§ TASK STATEMENT
Every line of the data must be set down exactly as shown.

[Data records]
.....

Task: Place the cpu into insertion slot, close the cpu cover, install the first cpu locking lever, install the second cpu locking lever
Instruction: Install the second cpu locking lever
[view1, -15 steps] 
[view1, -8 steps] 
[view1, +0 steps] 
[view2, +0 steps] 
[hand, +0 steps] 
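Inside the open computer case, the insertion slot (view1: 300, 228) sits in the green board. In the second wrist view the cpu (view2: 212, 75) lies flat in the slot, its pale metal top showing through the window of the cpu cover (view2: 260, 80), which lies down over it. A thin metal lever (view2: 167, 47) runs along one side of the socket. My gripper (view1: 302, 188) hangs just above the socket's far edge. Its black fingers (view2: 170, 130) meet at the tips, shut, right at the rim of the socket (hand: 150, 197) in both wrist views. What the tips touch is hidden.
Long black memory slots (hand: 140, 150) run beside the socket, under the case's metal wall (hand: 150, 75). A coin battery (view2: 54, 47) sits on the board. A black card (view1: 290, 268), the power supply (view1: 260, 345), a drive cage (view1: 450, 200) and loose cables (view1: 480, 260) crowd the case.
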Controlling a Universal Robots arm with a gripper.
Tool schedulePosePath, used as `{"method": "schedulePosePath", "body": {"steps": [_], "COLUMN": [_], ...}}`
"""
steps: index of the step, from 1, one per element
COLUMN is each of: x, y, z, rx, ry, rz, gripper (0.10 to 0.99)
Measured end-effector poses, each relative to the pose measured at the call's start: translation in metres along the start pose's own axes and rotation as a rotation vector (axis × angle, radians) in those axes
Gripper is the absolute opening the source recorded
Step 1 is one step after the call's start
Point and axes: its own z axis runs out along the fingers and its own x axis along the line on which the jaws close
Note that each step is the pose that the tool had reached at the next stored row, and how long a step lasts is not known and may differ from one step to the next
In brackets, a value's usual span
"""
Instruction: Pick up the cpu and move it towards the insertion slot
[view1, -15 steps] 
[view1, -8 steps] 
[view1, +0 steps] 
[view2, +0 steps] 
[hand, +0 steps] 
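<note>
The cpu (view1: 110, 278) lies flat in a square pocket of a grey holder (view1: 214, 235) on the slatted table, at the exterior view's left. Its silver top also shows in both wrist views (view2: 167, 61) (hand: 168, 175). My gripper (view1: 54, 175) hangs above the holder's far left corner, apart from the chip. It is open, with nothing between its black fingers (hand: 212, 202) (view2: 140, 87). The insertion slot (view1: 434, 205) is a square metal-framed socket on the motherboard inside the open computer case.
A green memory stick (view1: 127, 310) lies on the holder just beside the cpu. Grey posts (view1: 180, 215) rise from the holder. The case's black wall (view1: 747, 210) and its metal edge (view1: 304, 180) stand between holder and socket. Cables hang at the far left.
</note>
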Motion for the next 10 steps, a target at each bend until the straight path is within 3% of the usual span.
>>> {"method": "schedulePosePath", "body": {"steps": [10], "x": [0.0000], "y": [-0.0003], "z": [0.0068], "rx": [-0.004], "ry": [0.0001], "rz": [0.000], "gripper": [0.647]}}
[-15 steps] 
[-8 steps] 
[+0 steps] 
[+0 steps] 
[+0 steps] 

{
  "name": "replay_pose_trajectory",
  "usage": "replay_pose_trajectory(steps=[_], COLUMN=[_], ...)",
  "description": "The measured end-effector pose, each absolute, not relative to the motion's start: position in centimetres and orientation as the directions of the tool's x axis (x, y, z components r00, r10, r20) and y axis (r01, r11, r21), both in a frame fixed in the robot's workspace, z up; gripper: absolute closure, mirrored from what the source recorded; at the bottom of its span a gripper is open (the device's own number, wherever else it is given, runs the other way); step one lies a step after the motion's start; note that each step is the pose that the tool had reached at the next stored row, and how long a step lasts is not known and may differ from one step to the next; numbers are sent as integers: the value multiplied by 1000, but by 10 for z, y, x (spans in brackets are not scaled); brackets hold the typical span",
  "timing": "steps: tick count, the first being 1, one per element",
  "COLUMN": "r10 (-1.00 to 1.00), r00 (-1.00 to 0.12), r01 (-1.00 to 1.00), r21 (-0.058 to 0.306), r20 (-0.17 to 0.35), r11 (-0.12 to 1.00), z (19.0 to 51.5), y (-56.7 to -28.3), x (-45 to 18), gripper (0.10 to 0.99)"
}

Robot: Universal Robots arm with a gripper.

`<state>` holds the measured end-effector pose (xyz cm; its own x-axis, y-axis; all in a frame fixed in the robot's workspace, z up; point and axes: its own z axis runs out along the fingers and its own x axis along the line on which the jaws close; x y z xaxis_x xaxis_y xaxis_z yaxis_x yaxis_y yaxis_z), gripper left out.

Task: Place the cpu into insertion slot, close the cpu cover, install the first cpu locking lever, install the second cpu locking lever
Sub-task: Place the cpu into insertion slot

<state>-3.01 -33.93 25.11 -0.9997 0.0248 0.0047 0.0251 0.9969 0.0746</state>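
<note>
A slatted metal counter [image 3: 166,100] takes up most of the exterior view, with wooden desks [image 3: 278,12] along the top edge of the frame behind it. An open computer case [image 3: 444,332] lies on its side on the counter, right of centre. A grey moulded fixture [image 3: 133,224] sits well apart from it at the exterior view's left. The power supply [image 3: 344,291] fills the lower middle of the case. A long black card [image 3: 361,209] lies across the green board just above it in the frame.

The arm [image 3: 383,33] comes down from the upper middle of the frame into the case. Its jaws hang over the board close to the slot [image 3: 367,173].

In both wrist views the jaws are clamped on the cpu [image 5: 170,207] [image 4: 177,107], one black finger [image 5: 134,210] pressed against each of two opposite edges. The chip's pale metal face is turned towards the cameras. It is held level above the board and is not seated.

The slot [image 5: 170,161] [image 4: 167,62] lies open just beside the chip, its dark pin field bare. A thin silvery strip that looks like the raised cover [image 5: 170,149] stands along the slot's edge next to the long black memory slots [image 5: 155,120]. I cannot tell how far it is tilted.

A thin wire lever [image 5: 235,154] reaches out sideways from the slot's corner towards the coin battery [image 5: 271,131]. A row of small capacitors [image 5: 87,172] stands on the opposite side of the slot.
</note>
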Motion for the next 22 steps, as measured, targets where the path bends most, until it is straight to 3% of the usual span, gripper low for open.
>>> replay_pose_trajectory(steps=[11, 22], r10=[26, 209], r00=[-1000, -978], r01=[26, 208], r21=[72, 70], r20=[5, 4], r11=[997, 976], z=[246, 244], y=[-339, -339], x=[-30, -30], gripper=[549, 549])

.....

§ PROBLEM SOLUTION
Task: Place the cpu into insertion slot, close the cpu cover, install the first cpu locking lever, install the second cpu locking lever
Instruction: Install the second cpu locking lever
[view1, -15 steps] 
[view1, -8 steps] 
[view1, +0 steps] 
[view2, +0 steps] 
[hand, +0 steps] 
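Inside the open computer case, the insertion slot (view1: 300, 228) sits in the green board. In the second wrist view the cpu (view2: 212, 75) lies flat in the slot, its pale metal top showing through the window of the cpu cover (view2: 260, 80), which lies down over it. A thin metal lever (view2: 167, 47) runs along one side of the socket. My gripper (view1: 302, 188) hangs just above the socket's far edge. Its black fingers (view2: 170, 130) meet at the tips, shut, right at the rim of the socket (hand: 150, 197) in both wrist views. What the tips touch is hidden.
Long black memory slots (hand: 140, 150) run beside the socket, under the case's metal wall (hand: 150, 75). A coin battery (view2: 54, 47) sits on the board. A black card (view1: 290, 268), the power supply (view1: 260, 345), a drive cage (view1: 450, 200) and loose cables (view1: 480, 260) crowd the case.
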Controlling a Universal Robots arm with a gripper.
Tool schedulePosePath, used as `{"method": "schedulePosePath", "body": {"steps": [_], "COLUMN": [_], ...}}`
"""
steps: index of the step, from 1, one per element
COLUMN is each of: x, y, z, rx, ry, rz, gripper (0.10 to 0.99)
Measured end-effector poses, each relative to the pose measured at the call's start: translation in metres along the start pose's own axes and rotation as a rotation vector (axis × angle, radians) in those axes
Gripper is the absolute opening the source recorded
Step 1 is one step after the call's start
Point and axes: its own z axis runs out along the fingers and its own x axis along the line on which the jaws close
Note that each step is the pose that the tool had reached at the next stored row, and how long a step lasts is not known and may differ from one step to the next
In brackets, a value's usual span
"""
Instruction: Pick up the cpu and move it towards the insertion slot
[view1, -15 steps] 
[view1, -8 steps] 
[view1, +0 steps] 
[view2, +0 steps] 
[hand, +0 steps] 
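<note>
The cpu (view1: 110, 278) lies flat in a square pocket of a grey holder (view1: 214, 235) on the slatted table, at the exterior view's left. Its silver top also shows in both wrist views (view2: 167, 61) (hand: 168, 175). My gripper (view1: 54, 175) hangs above the holder's far left corner, apart from the chip. It is open, with nothing between its black fingers (hand: 212, 202) (view2: 140, 87). The insertion slot (view1: 434, 205) is a square metal-framed socket on the motherboard inside the open computer case.
A green memory stick (view1: 127, 310) lies on the holder just beside the cpu. Grey posts (view1: 180, 215) rise from the holder. The case's black wall (view1: 747, 210) and its metal edge (view1: 304, 180) stand between holder and socket. Cables hang at the far left.
</note>
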Motion for the next 10 steps, a target at each bend until the straight path is within 3% of the usual span.
>>> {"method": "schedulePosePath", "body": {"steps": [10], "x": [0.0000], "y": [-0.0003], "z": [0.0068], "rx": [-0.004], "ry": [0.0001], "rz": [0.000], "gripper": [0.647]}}
[-15 steps] 
[-8 steps] 
[+0 steps] 
[+0 steps] 
[+0 steps] 

{
  "name": "replay_pose_trajectory",
  "usage": "replay_pose_trajectory(steps=[_], COLUMN=[_], ...)",
  "description": "The measured end-effector pose, each absolute, not relative to the motion's start: position in centimetres and orientation as the directions of the tool's x axis (x, y, z components r00, r10, r20) and y axis (r01, r11, r21), both in a frame fixed in the robot's workspace, z up; gripper: absolute closure, mirrored from what the source recorded; at the bottom of its span a gripper is open (the device's own number, wherever else it is given, runs the other way); step one lies a step after the motion's start; note that each step is the pose that the tool had reached at the next stored row, and how long a step lasts is not known and may differ from one step to the next; numbers are sent as integers: the value multiplied by 1000, but by 10 for z, y, x (spans in brackets are not scaled); brackets hold the typical span",
  "timing": "steps: tick count, the first being 1, one per element",
  "COLUMN": "r10 (-1.00 to 1.00), r00 (-1.00 to 0.12), r01 (-1.00 to 1.00), r21 (-0.058 to 0.306), r20 (-0.17 to 0.35), r11 (-0.12 to 1.00), z (19.0 to 51.5), y (-56.7 to -28.3), x (-45 to 18), gripper (0.10 to 0.99)"
}

Robot: Universal Robots arm with a gripper.

`<state>` holds the measured end-effector pose (xyz cm; its own x-axis, y-axis; all in a frame fixed in the robot's workspace, z up; point and axes: its own z axis runs out along the fingers and its own x axis along the line on which the jaws close; x y z xaxis_x xaxis_y xaxis_z yaxis_x yaxis_y yaxis_z), gripper left out.

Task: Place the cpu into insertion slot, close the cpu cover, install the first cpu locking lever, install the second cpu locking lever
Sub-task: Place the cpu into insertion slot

<state>-3.01 -33.93 25.11 -0.9997 0.0248 0.0047 0.0251 0.9969 0.0746</state>
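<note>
A slatted metal counter [image 3: 166,100] takes up most of the exterior view, with wooden desks [image 3: 278,12] along the top edge of the frame behind it. An open computer case [image 3: 444,332] lies on its side on the counter, right of centre. A grey moulded fixture [image 3: 133,224] sits well apart from it at the exterior view's left. The power supply [image 3: 344,291] fills the lower middle of the case. A long black card [image 3: 361,209] lies across the green board just above it in the frame.

The arm [image 3: 383,33] comes down from the upper middle of the frame into the case. Its jaws hang over the board close to the slot [image 3: 367,173].

In both wrist views the jaws are clamped on the cpu [image 5: 170,207] [image 4: 177,107], one black finger [image 5: 134,210] pressed against each of two opposite edges. The chip's pale metal face is turned towards the cameras. It is held level above the board and is not seated.

The slot [image 5: 170,161] [image 4: 167,62] lies open just beside the chip, its dark pin field bare. A thin silvery strip that looks like the raised cover [image 5: 170,149] stands along the slot's edge next to the long black memory slots [image 5: 155,120]. I cannot tell how far it is tilted.

A thin wire lever [image 5: 235,154] reaches out sideways from the slot's corner towards the coin battery [image 5: 271,131]. A row of small capacitors [image 5: 87,172] stands on the opposite side of the slot.
</note>
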Motion for the next 22 steps, as measured, targets where the path bends most, until it is straight to 3% of the usual span, gripper low for open.
>>> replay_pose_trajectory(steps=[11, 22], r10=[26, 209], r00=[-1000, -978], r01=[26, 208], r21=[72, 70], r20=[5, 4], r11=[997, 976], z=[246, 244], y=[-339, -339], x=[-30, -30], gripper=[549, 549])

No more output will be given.